Let’s see a few external initiatives. Firstly, one has to willingly accept that the initiatives are not necessarily of the ‘People’s republic’. These belong in all true sense to one man who claims lifetime ownership of the Chinese administration and has assumed it upon himself to elevate the country to a “Strong nation” and a “World power”. Anything or person which comes in the way must not do so.

85% of Hambantota for example, at over $360 mn is funded by the China Exim bank. The port, not operationally viable for the Sri Lankans is now leased for 99 years against a debt-equity swap to China Merchant Port Holding Co (CM Port) which would still need several hundred millions of dollars to make it go.

Belt and Road Initiative (BRI) is yet another staggering project involving over 40 nations where a connectivity network is being set up comprising ports, Air ports, roads, railway, highway, power stations, pipelines, canals, dams and what have you, all networked for seamless operations across continents.

On the geographical scale it is a herculean effort stretching across Asia, Europe, Africa, the Indian Ocean, Persian Gulf and the Pacific. The overtures to Nepal Bhutan and Myanmar, the militarisation of the Spratly Islands in South China Sea, overseas military base at Djibouti all at break neck speed surely is humongous.

The eventual costs both in terms of money (Which may run in $ Trillions) and the consequential collateral environmental challenges are not yet fully established.

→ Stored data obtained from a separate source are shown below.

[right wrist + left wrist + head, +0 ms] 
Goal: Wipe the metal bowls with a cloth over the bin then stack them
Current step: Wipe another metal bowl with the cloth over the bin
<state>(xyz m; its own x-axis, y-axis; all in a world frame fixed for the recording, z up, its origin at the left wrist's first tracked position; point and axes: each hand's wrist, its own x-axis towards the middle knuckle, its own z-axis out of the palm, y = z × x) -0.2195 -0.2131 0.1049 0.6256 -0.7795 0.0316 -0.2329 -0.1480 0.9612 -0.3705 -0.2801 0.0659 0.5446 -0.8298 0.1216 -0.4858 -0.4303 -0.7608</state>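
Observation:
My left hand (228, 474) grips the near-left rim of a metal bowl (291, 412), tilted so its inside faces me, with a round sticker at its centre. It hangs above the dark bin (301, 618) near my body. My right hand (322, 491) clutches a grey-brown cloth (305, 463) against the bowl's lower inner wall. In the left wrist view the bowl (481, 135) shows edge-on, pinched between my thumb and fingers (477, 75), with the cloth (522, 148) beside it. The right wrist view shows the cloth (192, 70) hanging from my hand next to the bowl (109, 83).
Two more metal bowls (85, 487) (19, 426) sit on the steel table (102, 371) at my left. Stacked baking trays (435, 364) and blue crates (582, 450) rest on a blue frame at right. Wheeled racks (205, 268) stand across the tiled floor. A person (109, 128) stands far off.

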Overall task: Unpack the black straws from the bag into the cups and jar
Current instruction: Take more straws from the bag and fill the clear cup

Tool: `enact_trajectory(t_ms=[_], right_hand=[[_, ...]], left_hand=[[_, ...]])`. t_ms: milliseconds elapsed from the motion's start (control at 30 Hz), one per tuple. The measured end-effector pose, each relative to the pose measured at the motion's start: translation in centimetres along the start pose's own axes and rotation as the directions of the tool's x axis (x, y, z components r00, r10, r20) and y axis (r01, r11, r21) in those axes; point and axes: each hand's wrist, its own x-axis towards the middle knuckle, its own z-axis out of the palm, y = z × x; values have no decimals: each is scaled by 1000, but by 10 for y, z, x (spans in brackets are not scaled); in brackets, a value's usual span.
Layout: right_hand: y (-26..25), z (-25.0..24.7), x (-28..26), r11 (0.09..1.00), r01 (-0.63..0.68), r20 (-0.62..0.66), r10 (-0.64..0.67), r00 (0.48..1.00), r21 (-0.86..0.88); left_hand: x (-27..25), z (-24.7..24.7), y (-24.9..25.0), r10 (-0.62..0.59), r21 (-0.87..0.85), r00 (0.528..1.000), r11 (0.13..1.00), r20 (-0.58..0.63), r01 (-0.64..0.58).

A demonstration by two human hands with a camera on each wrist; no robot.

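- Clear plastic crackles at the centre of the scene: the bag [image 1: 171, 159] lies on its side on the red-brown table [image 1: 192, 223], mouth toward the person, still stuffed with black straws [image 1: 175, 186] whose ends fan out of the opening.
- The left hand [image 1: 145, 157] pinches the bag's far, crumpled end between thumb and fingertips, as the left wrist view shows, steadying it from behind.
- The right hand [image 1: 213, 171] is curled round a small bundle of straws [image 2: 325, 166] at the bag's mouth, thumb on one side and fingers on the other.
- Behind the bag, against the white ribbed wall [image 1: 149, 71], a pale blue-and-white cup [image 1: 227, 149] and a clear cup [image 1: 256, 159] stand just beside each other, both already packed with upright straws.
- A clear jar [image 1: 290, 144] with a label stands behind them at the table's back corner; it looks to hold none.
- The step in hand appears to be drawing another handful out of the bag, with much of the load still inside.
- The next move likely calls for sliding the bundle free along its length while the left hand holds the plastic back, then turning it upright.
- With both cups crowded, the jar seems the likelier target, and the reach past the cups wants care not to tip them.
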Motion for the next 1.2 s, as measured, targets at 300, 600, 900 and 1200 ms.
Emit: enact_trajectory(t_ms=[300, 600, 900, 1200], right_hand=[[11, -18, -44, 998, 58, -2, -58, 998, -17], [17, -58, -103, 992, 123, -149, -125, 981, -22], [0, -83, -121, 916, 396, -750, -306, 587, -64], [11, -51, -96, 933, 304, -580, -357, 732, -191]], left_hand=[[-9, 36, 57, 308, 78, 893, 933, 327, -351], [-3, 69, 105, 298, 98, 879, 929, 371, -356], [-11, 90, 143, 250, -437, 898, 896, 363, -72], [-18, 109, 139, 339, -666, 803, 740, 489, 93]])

However, one thing that is duly in place and clear is the object of the exercise viz. to position China as the centre of economic, political and finally military might globally. The stepping stones in this initiative are states which are weak and can be impressed upon. Pakistan for example, entrapped in the benevolence of the China-Pak Economic Corridor (CPEC).

In an effort of such gargantuan proportions who will assume the responsibility? Who will ensure the quality control, the corruption monitoring, vested interests of small and middle and sometimes large and very large operators? Things may go one way as long as the buck stops at one person. But who will address the aspirations of rising potential leaders in the countries involved, riding on the tsunami of development? If the overall credit and the seat of global economic and military control is the proposer of the initiative, why would smaller operators comply?

With a large portion of their 1.4 billion population employed professionally along the length and breadth of the project, a Chinese influx across BRI would have the potential to alter regional demographics as is evident along CPEC, or even Uighur region for that matter. The local aspirations may lead to conflicting and more often than not inter-personal social rivalries. Imposition of alien cultural values amounting to socio-cultural aggression can also not be ruled out.

Since there is no start date (many smaller on-going projects have also been brought under the same umbrella) or an end date ,mapping the economic figures of a project of this size would be hilarious if one were to do it.

And what happens after Xi? He is human after all. And it is his dream. With no clear succession trail in terms of leadership known to the world yet, what if…? Would it all fall apart? Would the investments made by China globally collapse? What if the next incumbent doesn’t wish to dump more concrete into the Spratly Islands chain or diverges from the South China Sea effort? What if the next administration in Pakistan refuses to toe the Chinese line and the Jihadi network takes over the reins giving two hoots to CEPC? With terrorism in the Middle east, North Africa, Central, South and South east Asia if the loans extended by Chinese banks to countries invested end up as bad debts?

These are questions which have been plaguing my mind along with several others. And just as I said earlier, “has China bitten more than can be chewed”? The subject is the matter.